WORK INSTRUCTION -
Your copy should repeat the data that follows exactly and contain no image.

DATASET CONTENT -
Content starts

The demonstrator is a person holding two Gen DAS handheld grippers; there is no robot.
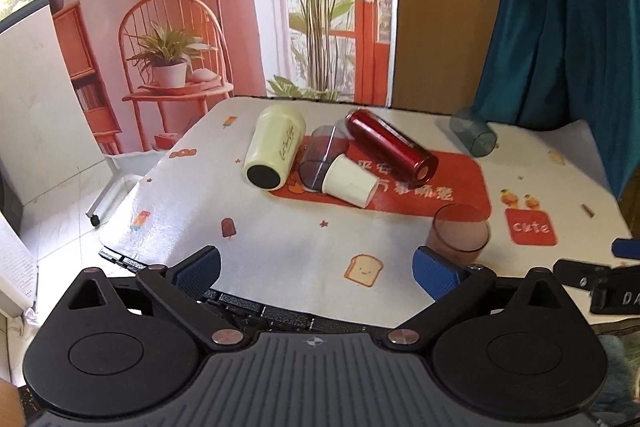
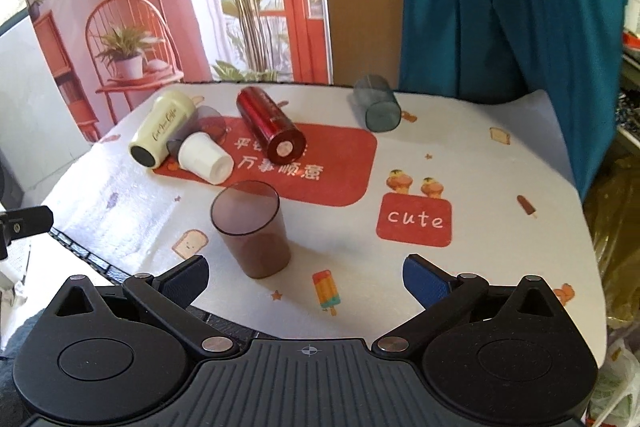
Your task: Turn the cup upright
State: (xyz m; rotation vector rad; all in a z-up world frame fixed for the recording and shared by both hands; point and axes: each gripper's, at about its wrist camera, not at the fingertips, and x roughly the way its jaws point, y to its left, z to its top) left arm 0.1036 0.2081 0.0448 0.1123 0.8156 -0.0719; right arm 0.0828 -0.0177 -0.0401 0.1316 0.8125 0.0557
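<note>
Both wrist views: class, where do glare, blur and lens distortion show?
Left wrist view: the red tumbler looks slightly smeared; straight backdrop edges bow. Right wrist view: bright glare washes the tablecloth at left; the brown cup is sharp; the table edge curves.

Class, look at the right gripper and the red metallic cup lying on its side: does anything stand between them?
Yes. The upright brown translucent cup stands between the open right gripper and the red metallic cup lying farther back on the red mat.
</note>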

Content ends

RESULT OF THE TASK -
The demonstrator is a person holding two Gen DAS handheld grippers; there is no robot.
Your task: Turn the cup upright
State: (xyz m; rotation vector rad; all in a z-up world frame fixed for the recording and shared by both hands; point and axes: each gripper's, at about its wrist camera, not at the fingertips, and x roughly the way its jaws point, y to its left, z to its top) left arm 0.1036 0.2081 0.0448 0.1123 0.8156 -0.0719; right arm 0.0828 -0.0177 -0.0401 0.1316 0.8125 0.0557
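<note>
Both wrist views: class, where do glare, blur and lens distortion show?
Left wrist view: the red tumbler looks slightly smeared; straight backdrop edges bow. Right wrist view: bright glare washes the tablecloth at left; the brown cup is sharp; the table edge curves.

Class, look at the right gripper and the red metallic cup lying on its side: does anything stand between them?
Yes. The upright brown translucent cup stands between the open right gripper and the red metallic cup lying farther back on the red mat.
</note>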

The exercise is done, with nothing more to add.